● **TO DO**: Reproduce, exactly and in full, only the lines below from the one containing "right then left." through the one containing "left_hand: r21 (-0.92".

Data records:
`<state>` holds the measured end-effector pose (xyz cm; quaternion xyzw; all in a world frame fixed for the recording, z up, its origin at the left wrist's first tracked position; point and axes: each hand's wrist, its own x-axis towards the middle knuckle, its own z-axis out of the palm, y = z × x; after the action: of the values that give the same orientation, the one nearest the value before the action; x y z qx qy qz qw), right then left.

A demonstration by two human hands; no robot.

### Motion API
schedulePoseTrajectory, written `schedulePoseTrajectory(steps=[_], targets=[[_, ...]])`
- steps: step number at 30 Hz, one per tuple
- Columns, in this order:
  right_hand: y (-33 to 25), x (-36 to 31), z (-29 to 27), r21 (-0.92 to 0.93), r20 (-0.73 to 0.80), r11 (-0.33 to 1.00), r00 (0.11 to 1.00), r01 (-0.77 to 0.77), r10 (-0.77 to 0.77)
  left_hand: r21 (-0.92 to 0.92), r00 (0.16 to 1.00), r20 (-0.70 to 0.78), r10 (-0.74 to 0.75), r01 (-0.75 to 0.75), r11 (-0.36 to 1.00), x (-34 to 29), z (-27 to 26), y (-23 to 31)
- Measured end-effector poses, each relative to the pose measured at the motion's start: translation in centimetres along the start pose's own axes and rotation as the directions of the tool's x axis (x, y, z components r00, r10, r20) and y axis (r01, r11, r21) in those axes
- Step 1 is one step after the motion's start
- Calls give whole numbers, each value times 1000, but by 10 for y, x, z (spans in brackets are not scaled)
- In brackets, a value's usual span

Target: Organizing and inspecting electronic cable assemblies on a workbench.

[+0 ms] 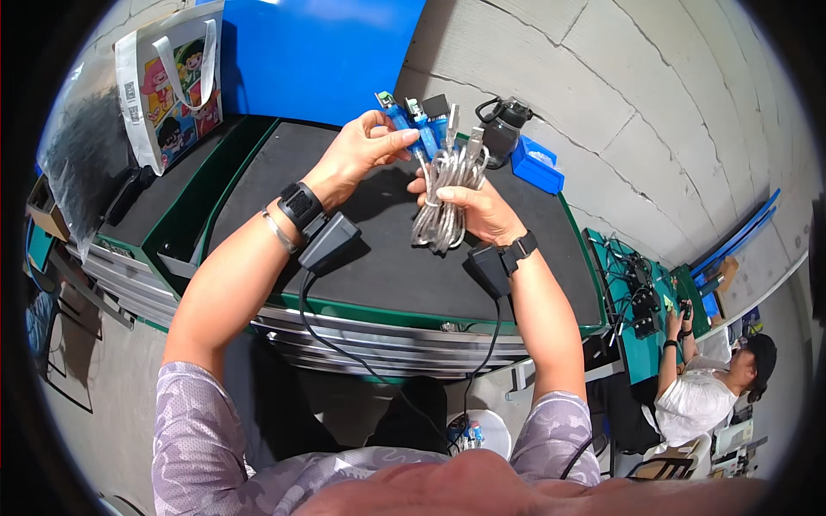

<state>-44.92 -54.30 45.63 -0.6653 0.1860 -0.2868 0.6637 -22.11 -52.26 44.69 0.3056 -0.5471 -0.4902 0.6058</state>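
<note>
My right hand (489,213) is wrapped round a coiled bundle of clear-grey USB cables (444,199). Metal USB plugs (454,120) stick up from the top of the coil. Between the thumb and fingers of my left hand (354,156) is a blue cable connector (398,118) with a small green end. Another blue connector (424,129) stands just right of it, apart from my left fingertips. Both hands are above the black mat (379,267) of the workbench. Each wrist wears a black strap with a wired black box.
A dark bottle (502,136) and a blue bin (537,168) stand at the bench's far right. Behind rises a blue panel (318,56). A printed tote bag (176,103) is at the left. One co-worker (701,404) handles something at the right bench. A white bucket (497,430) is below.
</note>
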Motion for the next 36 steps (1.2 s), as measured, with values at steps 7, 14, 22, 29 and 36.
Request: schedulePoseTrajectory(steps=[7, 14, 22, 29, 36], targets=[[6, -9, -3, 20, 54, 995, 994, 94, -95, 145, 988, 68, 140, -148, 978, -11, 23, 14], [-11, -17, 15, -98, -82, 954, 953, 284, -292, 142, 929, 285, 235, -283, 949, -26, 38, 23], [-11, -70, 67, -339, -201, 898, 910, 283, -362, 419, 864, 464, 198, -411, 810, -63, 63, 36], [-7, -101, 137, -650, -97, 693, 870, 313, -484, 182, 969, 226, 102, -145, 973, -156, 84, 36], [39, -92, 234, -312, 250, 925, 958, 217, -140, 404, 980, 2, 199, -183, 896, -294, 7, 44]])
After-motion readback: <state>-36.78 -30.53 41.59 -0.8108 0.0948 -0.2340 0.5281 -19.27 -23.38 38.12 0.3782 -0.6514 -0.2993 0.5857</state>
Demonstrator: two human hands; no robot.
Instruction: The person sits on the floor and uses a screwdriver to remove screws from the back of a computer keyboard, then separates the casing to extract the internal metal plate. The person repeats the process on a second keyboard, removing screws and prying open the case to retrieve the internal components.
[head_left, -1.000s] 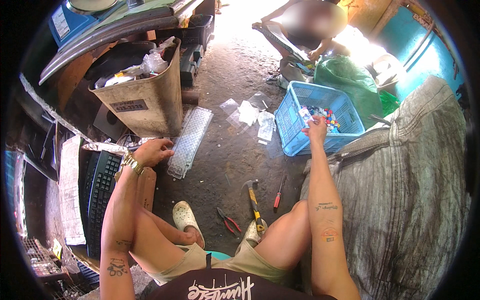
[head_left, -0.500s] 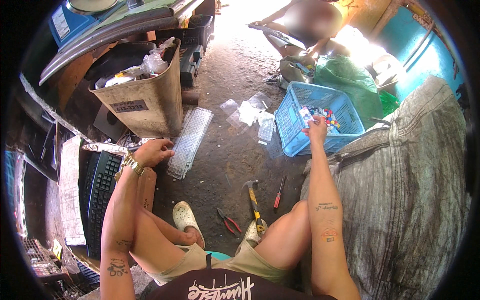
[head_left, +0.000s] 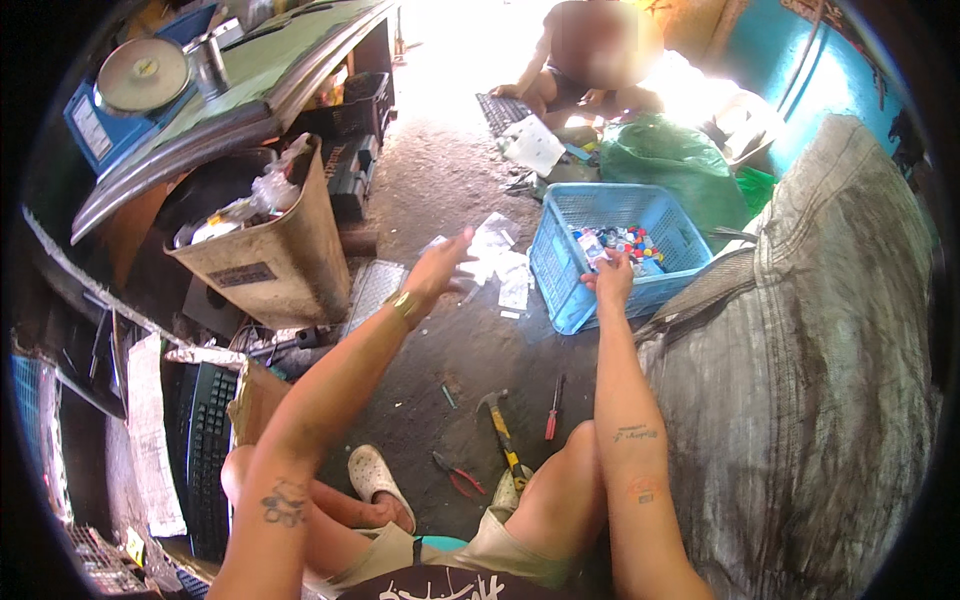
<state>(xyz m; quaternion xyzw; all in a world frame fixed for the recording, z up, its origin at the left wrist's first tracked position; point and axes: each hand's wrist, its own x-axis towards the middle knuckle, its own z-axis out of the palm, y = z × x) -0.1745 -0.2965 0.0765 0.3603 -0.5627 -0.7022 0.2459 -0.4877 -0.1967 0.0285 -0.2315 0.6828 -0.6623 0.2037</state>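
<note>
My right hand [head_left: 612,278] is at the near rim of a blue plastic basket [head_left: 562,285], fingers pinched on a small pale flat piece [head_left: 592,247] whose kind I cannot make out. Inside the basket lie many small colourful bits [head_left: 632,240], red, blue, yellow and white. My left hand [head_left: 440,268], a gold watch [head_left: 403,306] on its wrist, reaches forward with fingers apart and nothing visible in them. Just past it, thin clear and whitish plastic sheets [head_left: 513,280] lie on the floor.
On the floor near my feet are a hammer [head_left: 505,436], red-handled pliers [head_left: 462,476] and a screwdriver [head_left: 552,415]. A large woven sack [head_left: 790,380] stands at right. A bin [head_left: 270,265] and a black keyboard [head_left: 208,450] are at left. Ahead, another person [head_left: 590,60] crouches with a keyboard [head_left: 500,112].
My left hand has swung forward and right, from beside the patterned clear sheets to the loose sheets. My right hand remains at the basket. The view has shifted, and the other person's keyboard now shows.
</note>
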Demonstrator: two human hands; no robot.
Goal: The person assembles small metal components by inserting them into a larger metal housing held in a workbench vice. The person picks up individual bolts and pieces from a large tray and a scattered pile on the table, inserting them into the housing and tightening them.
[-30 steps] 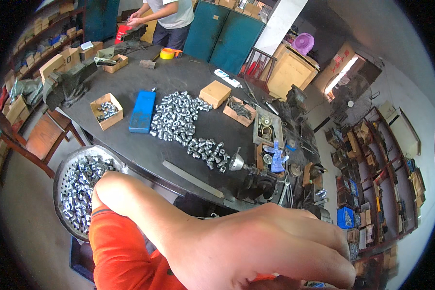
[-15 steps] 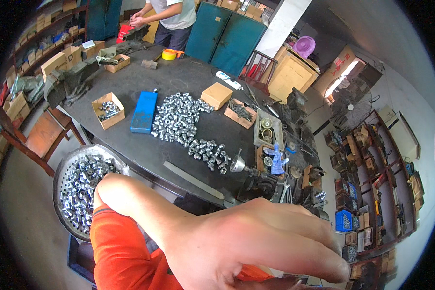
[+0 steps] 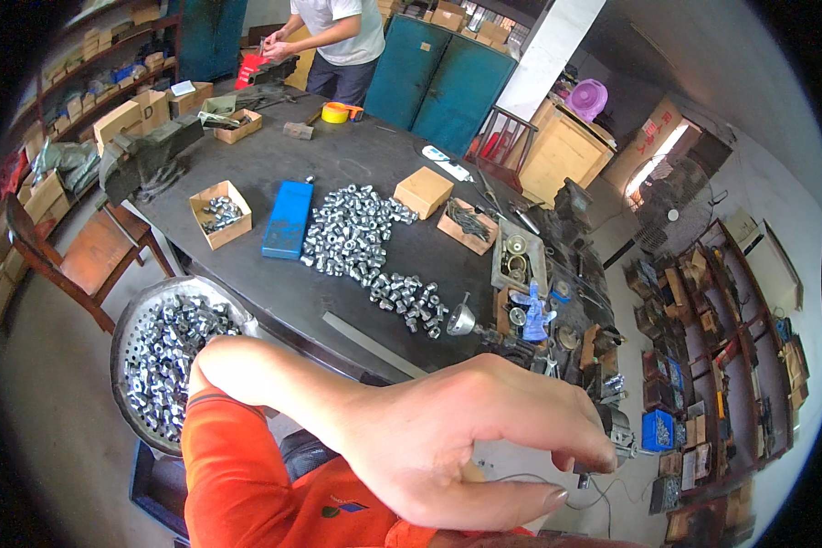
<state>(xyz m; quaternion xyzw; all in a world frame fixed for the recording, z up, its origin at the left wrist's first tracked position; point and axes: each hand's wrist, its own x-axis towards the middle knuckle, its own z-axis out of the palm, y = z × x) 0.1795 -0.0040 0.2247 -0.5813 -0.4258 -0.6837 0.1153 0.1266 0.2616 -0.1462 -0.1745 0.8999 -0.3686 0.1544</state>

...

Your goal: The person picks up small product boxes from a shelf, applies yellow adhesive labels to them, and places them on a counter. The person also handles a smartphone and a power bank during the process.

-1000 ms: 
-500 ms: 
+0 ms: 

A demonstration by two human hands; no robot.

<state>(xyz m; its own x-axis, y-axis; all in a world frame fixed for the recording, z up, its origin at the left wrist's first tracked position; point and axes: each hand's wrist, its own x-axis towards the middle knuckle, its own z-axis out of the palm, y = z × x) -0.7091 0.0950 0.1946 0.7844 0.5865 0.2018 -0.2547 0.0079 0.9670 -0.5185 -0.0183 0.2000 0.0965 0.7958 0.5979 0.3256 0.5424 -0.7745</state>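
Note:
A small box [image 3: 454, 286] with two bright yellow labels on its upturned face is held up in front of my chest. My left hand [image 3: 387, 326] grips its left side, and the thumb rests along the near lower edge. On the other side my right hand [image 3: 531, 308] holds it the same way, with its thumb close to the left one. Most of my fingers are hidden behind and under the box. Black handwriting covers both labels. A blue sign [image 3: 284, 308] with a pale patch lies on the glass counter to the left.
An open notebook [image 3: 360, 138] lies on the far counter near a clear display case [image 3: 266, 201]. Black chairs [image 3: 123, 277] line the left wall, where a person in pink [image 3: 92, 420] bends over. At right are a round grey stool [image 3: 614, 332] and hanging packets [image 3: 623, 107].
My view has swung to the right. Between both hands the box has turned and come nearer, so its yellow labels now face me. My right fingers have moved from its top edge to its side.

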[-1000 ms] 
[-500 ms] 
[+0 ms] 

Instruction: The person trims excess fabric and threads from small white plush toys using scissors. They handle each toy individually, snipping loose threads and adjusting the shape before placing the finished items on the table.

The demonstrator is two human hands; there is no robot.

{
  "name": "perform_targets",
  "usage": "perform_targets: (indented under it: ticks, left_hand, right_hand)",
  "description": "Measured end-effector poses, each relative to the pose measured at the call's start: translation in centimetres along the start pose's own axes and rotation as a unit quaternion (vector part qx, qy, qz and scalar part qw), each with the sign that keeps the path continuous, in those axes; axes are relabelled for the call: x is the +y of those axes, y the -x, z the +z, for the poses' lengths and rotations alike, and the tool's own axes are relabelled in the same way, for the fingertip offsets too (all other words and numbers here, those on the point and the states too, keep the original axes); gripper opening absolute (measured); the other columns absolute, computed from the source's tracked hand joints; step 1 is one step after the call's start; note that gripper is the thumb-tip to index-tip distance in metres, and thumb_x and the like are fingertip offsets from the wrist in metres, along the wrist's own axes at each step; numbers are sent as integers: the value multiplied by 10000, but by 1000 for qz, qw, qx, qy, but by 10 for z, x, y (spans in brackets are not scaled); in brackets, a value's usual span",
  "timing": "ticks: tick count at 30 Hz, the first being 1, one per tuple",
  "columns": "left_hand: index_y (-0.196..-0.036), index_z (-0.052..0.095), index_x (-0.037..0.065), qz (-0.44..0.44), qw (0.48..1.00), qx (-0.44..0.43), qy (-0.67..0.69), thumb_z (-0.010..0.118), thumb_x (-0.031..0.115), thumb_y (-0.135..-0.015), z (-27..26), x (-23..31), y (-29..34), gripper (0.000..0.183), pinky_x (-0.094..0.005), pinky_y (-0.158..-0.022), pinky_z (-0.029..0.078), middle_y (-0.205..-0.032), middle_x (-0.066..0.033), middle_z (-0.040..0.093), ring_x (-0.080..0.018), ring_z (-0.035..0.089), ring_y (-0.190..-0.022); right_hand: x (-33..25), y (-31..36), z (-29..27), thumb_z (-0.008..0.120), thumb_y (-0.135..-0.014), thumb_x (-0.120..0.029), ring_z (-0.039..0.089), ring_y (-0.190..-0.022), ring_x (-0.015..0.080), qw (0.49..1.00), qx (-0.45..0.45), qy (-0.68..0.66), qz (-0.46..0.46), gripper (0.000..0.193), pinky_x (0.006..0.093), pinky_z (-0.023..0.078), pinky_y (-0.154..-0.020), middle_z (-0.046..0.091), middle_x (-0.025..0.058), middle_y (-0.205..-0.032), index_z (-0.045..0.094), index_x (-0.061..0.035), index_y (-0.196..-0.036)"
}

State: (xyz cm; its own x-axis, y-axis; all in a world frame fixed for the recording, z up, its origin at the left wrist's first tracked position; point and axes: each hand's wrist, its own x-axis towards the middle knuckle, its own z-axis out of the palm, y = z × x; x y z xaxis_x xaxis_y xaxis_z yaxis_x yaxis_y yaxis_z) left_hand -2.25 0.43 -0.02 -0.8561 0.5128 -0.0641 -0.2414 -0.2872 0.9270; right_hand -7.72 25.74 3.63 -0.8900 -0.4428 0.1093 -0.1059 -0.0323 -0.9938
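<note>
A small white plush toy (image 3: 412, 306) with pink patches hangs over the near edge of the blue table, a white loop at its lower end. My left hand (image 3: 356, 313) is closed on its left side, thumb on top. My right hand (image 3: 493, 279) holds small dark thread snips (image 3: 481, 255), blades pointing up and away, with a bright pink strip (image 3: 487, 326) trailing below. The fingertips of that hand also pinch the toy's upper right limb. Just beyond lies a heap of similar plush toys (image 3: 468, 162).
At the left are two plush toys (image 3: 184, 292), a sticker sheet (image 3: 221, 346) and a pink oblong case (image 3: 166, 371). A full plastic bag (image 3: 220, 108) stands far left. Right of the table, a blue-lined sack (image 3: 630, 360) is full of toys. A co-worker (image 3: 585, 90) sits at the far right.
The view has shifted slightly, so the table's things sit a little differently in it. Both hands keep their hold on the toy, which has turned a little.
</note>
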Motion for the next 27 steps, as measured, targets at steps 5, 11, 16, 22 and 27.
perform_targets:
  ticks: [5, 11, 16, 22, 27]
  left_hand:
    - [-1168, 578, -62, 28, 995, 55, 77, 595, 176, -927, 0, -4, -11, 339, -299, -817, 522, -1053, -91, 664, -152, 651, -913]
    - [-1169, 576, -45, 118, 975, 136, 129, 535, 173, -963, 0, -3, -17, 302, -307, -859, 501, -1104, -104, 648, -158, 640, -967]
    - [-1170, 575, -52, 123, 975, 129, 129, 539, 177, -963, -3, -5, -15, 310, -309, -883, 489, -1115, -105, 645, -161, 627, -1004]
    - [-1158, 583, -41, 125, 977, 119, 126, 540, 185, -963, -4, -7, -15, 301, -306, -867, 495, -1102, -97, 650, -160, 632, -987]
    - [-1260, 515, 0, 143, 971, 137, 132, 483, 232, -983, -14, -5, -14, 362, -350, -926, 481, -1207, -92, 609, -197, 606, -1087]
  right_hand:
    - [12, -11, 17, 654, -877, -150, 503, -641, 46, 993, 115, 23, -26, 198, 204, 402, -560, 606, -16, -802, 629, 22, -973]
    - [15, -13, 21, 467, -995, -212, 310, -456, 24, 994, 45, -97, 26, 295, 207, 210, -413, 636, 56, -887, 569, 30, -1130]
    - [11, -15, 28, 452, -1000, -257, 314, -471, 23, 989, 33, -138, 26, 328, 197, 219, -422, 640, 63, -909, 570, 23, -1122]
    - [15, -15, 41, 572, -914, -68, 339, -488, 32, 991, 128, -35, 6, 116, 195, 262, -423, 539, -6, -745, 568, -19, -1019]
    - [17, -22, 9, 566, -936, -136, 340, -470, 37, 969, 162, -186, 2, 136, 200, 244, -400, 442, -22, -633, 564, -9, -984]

● **ANSWER SPACE**:
`<state>` holds the measured end-effector pose (xyz cm; quaternion xyzw; all in a world frame fixed for the recording, z up, its origin at the left wrist's first tracked position; point and axes: each hand's wrist, its own x-axis towards the middle knuckle, its own z-axis out of the palm, y = z × x; after the action: of the values that give the same orientation, the one nearest the value before the action; x y z qx qy qz qw), right then left.

A demonstration by two human hands; no robot.

### Motion API
schedulePoseTrajectory, written `schedulePoseTrajectory(steps=[_], targets=[[_, ...]])`
- steps: step number at 30 Hz, one per tuple
- Columns, in this order:
  right_hand: y (-33 to 25), x (-36 to 31), z (-29 to 27), r21 (-0.92 to 0.93), r20 (-0.73 to 0.80), r11 (-0.33 to 1.00), r00 (0.11 to 1.00), r01 (-0.77 to 0.77), r10 (-0.77 to 0.77)
  left_hand: r21 (-0.92 to 0.92), r00 (0.16 to 1.00), r20 (-0.70 to 0.78), r10 (-0.74 to 0.75), r01 (-0.75 to 0.75), r11 (-0.36 to 1.00), x (-34 to 29), z (-27 to 26), y (-23 to 31)

This completes the answer to the exercise.